4. The cross-platform communication system according to claim 1, characterized in that, The first interface also includes an interrupt bottom half function, and the abstraction layer is further used for: Receive an acknowledgment signal generated by a hardware interrupt of the adaptation layer, the acknowledgment signal being used to indicate that the hardware interrupt has completed the upper half of the processing operation; Based on the confirmation signal, the unified interrupt bottom half function is invoked to trigger the task scheduler of the adaptation layer to call the bottom half processing program based on the second interface; The lower half of the process receives response data read from the buffer of the adaptation layer.

5. The cross-platform communication system according to claim 4, characterized in that, The unified interrupt bottom-half function is invoked to trigger the task scheduler of the adaptation layer to call the bottom-half handler based on the second interface, including: The unified interrupt bottom-half function is invoked to trigger the task scheduler of the adaptation layer to call the bottom-half handler under different operating systems based on the second interface, in a delayed procedure call or task chain model.

6. The cross-platform communication system according to claim 4, characterized in that, Receiving response data read from the adapter layer's buffer by the lower half of the processing program includes: The lower half of the processing program reads response data from the buffer at the location indicated by the message identifier, wherein the message identifier is a globally unique message identifier assigned by the abstraction layer to the request message received from the host driver, and the response data is written to the buffer by the coprocessor after completing the request message from the host driver.

7. The cross-platform communication system according to any one of claims 1 to 6, characterized in that, The first interface also includes a response function, which is used to wake up the host driver to process response data in either event notification mode or polling mode.

8. The cross-platform communication system according to any one of claims 1 to 6, characterized in that, The first interface also includes a wait function, which is used to trigger the host driver to wait for response data in either event notification mode or polling mode.

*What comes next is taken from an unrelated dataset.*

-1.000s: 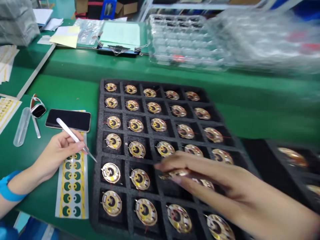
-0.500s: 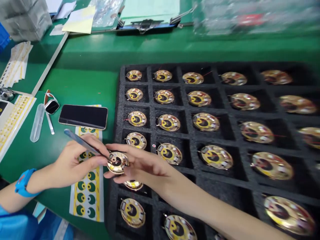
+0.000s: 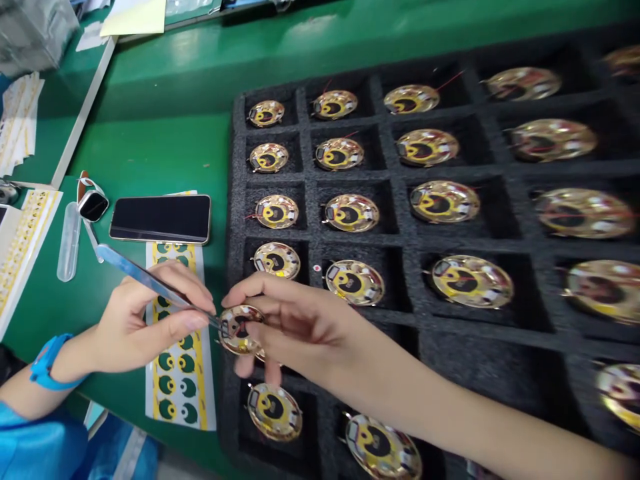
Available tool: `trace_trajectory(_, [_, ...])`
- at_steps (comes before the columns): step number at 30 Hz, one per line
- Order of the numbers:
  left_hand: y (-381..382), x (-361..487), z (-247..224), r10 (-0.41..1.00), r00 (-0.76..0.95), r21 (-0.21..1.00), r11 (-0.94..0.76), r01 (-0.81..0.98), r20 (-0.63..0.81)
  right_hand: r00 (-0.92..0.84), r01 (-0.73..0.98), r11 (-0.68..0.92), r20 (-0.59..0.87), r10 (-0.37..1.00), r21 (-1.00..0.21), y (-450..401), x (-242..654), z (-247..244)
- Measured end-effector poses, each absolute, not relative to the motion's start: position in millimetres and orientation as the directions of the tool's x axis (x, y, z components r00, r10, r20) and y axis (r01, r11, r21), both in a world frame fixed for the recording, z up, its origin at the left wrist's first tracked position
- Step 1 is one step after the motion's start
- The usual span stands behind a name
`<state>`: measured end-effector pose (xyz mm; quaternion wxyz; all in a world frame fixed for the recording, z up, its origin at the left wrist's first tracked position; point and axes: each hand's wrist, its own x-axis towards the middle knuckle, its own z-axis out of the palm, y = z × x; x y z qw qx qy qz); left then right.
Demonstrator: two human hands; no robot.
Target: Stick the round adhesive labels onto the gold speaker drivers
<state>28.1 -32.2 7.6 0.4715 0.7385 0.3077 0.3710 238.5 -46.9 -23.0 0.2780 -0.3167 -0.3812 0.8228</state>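
Note:
My left hand (image 3: pixel 153 313) is closed on a pair of tweezers (image 3: pixel 135 272), held between thumb and fingers. The tweezer tips rest on or just over the left side of a round gold-rimmed watch part (image 3: pixel 233 340). My right hand (image 3: pixel 305 327) grips that part by its edge, the thumb lying across its face and hiding some of it. Both hands meet over the left border of a black foam tray (image 3: pixel 231 220). Similar gold parts with yellow film and dark centres, such as this one (image 3: pixel 274 412), sit in its compartments.
Left of the tray lie a sheet of yellow-and-green stickers (image 3: pixel 175 417), a phone (image 3: pixel 160 219), a smartwatch (image 3: pixel 93 205) and a clear plastic case (image 3: pixel 67 243). More sticker strips (image 3: pixel 30 233) are at far left. Yellow paper (image 3: pixel 135 17) lies at the back.
The camera view has shifted, so the tray looks larger and higher. My right thumb now covers more of the watch part's face. The tweezers still point at it.

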Motion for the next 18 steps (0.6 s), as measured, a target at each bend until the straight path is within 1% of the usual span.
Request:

9. A cross-platform communication method, characterized in that, The method is applied to a cross-platform communication system, which enables cross-platform communication between host drivers and coprocessors in the hardware layer under different operating systems. The cross-platform communication system includes an abstraction layer and an adaptation layer. The method includes: The abstraction layer provides a unified first interface for host drivers under different operating systems. The first interface supports communication between the adaptation layer and the host driver. The abstraction layer is connected to the host driver. The first interface also includes a unified memory management function, which is used to allocate memory from a pre-created kernel cache or non-paged pool to build a cross-platform asynchronous execution environment. The adaptation layer receives the call from the abstraction layer and maps the first interface of the abstraction layer to a second interface under different operating systems to support communication between the abstraction layer and the coprocessor.

10. An electronic device, characterized in that, The electronic device includes a cross-platform communication system as described in any one of claims 1 to 8.

11. A non-volatile computer-readable storage medium having a computer program stored thereon, characterized in that, When the computer program is executed by the processor, it enables the electronic device to perform the functions that the cross-platform communication system as described in any one of claims 1 to 8 can achieve.

12. A computer program product comprising a computer program, or a non-volatile computer-readable storage medium carrying the computer program, characterized in that, When the computer program is executed by the processor, it enables the electronic device to perform the functions that the cross-platform communication system as described in any one of claims 1 to 8 can achieve.